Beaucoup étaient au courant du roman d’Einstein et de
Margarita mais le mari trompé ne devait tout apprendre que le dernier
s’entend. Pendant bien longtemps, il ne se doutait pas des rapports
entre Margarita et le savant. Pourtant, même quand la vérité s’était
sue, il ne pouvait pas empêcher leurs rencontres. En effet, Margarita
était une femme indépendante et faisait tout à sa guise. Le pauvre
sculpteur n’avait plus qu’à se résigner. Au demeurant, s’il est vrai
qu’elle travaillait pour le renseignement soviétique, on peut supposer
qu’elle aurait pu lui faire comprendre que le « contact » avec Einstein
était très important et était par conséquent une raison d’État. C’était,
certes, une piètre consolation pour le mari trompé.

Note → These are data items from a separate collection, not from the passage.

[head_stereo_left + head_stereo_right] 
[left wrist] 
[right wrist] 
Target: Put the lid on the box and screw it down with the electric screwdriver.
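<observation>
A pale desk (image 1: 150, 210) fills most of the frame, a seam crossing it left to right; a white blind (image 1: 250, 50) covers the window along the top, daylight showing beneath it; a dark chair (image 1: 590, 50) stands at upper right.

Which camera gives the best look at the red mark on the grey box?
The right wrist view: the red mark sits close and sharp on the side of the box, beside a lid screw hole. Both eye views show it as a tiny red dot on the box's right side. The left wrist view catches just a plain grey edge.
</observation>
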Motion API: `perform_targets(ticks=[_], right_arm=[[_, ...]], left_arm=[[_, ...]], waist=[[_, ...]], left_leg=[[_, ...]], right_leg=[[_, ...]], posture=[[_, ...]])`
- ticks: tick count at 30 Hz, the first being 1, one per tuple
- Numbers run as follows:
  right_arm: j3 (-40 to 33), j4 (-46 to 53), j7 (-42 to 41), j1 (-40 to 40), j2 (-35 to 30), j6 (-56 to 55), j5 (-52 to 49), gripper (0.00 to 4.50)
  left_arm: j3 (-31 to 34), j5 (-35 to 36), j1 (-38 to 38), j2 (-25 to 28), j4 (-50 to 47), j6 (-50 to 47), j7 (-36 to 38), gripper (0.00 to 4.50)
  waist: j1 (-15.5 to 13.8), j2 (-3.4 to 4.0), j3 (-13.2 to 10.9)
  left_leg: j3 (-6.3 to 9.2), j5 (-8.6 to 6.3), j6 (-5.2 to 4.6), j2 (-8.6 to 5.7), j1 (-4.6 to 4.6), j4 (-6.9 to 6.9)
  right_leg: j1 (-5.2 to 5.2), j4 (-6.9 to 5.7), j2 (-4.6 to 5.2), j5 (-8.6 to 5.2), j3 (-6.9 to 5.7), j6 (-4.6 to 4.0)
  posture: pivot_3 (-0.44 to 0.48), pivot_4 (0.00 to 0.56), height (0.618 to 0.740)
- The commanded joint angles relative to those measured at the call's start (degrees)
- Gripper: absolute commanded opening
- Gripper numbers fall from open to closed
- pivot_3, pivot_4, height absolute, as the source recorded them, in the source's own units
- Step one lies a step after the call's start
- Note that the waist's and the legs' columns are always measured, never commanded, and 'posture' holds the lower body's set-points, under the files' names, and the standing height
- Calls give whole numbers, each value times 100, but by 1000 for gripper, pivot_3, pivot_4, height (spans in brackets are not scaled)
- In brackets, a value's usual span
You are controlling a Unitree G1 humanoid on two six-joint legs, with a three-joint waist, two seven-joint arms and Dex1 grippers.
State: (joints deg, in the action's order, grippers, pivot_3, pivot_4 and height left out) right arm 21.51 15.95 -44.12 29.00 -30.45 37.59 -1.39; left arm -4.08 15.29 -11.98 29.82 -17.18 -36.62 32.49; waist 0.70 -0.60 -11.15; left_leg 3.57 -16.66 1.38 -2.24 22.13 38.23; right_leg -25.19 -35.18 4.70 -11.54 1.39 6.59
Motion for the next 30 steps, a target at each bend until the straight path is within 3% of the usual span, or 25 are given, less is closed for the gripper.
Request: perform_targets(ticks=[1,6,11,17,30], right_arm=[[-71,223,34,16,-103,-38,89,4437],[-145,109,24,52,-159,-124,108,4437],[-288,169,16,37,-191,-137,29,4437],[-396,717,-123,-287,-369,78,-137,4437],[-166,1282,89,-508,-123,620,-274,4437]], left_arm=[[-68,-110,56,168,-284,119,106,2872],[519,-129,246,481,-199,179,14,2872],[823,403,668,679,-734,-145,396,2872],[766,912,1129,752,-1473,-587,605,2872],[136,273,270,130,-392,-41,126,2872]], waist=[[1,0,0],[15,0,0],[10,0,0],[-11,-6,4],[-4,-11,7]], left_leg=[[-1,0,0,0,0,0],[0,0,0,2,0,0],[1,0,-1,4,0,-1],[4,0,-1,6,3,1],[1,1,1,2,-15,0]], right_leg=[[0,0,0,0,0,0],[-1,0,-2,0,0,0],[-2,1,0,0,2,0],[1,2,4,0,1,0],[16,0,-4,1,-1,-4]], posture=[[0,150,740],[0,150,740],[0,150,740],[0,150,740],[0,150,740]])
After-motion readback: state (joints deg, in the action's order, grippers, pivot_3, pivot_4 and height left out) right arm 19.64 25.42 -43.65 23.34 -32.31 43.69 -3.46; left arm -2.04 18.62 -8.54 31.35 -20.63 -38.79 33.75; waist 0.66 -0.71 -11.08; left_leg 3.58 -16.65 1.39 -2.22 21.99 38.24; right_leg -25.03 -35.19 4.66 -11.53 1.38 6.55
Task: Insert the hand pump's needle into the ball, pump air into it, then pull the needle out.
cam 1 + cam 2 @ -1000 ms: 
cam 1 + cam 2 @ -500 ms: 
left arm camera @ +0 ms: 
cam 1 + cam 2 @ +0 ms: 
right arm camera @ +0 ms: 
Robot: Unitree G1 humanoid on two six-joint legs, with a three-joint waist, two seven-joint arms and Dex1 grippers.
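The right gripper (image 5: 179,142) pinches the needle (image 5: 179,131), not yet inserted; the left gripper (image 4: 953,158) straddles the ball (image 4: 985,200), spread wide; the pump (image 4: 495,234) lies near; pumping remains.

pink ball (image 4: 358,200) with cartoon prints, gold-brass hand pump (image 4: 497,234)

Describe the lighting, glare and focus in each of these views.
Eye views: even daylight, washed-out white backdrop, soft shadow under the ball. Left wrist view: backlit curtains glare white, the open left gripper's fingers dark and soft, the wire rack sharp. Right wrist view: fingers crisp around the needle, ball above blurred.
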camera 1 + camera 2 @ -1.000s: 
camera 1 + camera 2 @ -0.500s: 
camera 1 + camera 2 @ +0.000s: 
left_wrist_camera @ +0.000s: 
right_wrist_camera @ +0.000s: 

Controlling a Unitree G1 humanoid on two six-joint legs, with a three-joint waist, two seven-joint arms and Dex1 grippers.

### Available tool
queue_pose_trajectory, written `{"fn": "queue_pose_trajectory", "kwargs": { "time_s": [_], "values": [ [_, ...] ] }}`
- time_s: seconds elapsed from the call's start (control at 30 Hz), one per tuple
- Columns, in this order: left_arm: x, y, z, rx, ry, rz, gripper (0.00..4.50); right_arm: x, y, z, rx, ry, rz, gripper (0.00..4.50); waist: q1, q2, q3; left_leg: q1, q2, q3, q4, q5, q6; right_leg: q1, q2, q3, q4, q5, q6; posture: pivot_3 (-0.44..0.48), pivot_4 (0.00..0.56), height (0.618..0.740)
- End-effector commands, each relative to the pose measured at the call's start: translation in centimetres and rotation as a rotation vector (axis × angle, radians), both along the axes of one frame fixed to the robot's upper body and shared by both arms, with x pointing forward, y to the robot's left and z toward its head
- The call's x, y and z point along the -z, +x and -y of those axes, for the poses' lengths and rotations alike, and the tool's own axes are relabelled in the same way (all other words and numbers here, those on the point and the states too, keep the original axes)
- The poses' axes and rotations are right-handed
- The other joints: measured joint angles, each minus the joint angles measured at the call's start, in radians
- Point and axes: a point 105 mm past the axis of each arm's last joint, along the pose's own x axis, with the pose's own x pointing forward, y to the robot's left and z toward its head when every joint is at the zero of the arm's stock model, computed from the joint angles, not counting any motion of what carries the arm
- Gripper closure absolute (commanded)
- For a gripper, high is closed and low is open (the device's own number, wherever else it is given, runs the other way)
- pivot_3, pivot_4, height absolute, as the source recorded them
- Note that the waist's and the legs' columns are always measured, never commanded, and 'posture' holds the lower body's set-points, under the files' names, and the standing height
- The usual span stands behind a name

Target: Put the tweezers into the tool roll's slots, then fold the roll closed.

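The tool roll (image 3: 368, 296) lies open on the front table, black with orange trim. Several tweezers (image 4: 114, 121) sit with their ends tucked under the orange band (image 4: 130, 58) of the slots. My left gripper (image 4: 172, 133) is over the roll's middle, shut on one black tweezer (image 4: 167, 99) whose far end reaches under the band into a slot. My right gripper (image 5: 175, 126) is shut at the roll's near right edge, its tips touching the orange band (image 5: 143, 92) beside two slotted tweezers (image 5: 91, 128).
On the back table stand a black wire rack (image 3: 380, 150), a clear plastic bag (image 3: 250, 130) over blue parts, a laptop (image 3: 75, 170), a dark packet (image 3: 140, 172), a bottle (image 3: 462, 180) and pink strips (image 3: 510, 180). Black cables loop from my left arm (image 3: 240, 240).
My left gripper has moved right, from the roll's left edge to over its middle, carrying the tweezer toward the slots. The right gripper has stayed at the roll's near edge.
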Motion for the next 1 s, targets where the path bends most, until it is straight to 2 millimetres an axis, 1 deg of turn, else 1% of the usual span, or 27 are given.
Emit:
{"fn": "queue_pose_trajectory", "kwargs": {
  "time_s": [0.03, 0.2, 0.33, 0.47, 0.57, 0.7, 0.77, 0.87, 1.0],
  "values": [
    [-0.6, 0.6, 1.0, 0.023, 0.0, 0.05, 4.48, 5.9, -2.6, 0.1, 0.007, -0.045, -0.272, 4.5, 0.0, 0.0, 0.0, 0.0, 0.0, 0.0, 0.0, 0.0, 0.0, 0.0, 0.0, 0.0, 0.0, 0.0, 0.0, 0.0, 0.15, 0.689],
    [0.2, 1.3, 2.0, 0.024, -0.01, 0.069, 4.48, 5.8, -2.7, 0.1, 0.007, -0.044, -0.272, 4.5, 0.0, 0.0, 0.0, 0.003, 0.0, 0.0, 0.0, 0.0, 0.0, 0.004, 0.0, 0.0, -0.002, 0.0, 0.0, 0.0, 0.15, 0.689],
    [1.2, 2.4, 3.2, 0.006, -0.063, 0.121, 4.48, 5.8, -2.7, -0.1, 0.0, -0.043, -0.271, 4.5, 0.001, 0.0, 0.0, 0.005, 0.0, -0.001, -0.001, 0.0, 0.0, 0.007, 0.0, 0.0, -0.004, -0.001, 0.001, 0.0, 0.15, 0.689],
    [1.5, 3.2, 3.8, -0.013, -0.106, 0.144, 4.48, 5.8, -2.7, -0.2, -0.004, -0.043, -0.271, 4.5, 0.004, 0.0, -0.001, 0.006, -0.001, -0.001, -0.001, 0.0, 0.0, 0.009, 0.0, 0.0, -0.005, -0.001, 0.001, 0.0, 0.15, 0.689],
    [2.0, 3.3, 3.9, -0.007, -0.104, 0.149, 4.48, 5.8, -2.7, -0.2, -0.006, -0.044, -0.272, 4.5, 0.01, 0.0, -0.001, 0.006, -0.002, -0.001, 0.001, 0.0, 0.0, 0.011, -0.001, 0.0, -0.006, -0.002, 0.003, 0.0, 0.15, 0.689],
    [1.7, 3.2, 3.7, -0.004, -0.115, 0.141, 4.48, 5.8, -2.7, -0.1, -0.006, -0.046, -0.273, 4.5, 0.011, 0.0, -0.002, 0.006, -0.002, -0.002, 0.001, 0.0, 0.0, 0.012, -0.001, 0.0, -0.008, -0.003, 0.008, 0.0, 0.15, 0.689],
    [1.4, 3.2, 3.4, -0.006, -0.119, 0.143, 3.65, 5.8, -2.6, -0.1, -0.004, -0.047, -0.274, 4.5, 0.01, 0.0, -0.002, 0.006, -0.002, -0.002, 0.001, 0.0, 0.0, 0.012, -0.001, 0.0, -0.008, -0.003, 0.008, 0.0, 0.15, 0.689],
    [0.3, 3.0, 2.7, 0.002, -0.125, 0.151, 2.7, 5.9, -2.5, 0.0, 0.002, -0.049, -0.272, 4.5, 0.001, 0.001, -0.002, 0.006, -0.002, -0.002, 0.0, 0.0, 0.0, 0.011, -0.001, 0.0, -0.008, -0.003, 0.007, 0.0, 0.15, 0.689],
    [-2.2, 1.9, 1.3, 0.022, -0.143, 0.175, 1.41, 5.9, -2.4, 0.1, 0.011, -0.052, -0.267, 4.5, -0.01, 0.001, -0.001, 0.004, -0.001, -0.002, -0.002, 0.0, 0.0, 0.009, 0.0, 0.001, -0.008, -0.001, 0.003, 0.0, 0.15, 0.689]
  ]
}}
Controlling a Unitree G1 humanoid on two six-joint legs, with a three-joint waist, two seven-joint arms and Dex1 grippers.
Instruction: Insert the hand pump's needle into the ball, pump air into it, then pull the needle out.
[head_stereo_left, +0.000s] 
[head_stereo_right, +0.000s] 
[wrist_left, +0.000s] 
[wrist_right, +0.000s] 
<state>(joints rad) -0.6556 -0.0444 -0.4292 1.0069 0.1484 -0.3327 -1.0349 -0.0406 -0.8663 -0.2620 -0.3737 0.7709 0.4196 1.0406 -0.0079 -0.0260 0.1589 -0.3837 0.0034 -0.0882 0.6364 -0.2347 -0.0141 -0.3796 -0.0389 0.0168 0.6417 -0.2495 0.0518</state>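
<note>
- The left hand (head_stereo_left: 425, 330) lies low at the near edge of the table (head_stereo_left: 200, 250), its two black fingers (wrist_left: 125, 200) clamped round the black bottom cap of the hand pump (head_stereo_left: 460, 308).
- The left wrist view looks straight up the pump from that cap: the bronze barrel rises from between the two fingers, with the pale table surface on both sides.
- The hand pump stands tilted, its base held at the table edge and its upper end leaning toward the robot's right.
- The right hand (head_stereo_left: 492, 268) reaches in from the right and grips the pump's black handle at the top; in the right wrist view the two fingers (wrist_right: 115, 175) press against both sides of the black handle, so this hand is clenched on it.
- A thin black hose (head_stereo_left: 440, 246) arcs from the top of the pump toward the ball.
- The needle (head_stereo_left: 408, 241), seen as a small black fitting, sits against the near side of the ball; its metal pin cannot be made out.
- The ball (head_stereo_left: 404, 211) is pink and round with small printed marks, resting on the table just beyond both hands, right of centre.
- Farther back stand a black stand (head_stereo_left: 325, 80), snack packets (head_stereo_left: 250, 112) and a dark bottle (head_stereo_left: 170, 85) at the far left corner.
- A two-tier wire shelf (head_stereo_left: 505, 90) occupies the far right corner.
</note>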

Les Konenkov sont rentrés en URSS en été 1945. Avant son
départ, Einstein a offert sa bien aimée une montre en or. Elle sera mise
en vente un demi-siècle plus tard par Sotheby’s avec l’archive des
Konenkov. Einstein se souvenait de sa bien aimée jusqu’à ses derniers
jours. « Margarita chérie ! Je suis en train de fumer la pipe que tu m’a
offerte et la nuit j’écris dans le lit avec ton beau crayon »,
écrivait-il en 1946. « Il n’y pas d’autres créatures féminines dans mon
entourage mais cela m’est égal ». Il se plaint dans une autre lettre : «
Notre nid d’amour a l’air abandonné et désolé ». Leur correspondance a
duré 10 ans, jusqu’au printemps 1955, date de la mort d’Einstein.
Sergueï Konenkov s’est éteint en 1971.Vieillie et malade,
Margarita est restée toute seule. Cette lionne mondaine pour laquelle
rivalisaient les hommes les plus connus de son temps, finissait ses
jours dans l’oubli. Elle est décédée en 1980.